Our Research and Development Pipeline

The following table summarizes our product development pipeline in HCV antivirals as well as MRSA antibiotics:

 

LOGO

Note: “/r” refers to ritonavir; “NNuc” refers to non-nucleoside polymerase inhibitor; “RBV” refers to ribavirin.

As detailed above, our only product candidate that has advanced beyond Phase 2 clinical trials is ABT-450. Phase 3 trials of ABT-450 in combination therapy started in October 2012. Phase 3 clinical trials are often lengthy and usually involve from many hundred to thousands of patients.
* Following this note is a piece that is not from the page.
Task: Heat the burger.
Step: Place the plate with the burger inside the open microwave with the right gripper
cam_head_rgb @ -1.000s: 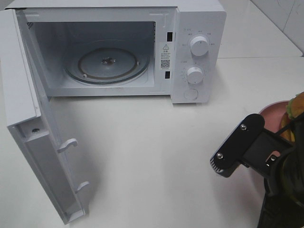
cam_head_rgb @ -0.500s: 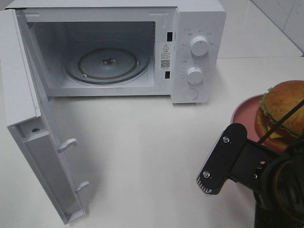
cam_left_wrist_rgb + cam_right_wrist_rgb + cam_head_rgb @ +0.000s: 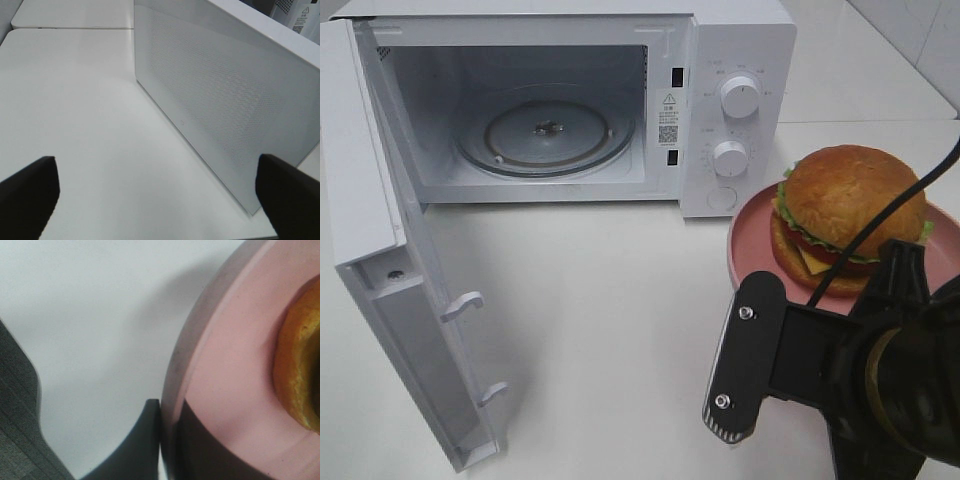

We estimate that it will likely be at least two years before a New Drug Application, or NDA, for one of our or our collaborators’ combination therapies could be approved by the FDA.

Our HCV Programs

Background and Overview of HCV Market

HCV is a virus that is a common cause of viral hepatitis, an inflammation of the liver. HCV is typically contracted by contact with the blood or other body fluids of another individual infected with HCV. HCV is a leading cause of chronic liver disease, including cirrhosis, organ failure and cancer, and the leading cause of death from liver disease in the United States. HCV disease progression occurs over a period of 20 to 30 years, with the majority of HCV-infected individuals generally exhibiting no symptoms of the disease. Therefore, until a major symptom is diagnosed, many individuals are unaware they are infected and live undiagnosed without seeking treatment. For that reason, new guidelines proposed by the United States Centers for Disease Control and Prevention, or CDC, and currently under review would recommend screening for all Americans born between the years 1945 and 1965 so that HCV-infected individuals would be aware of their condition and could consider treatment options.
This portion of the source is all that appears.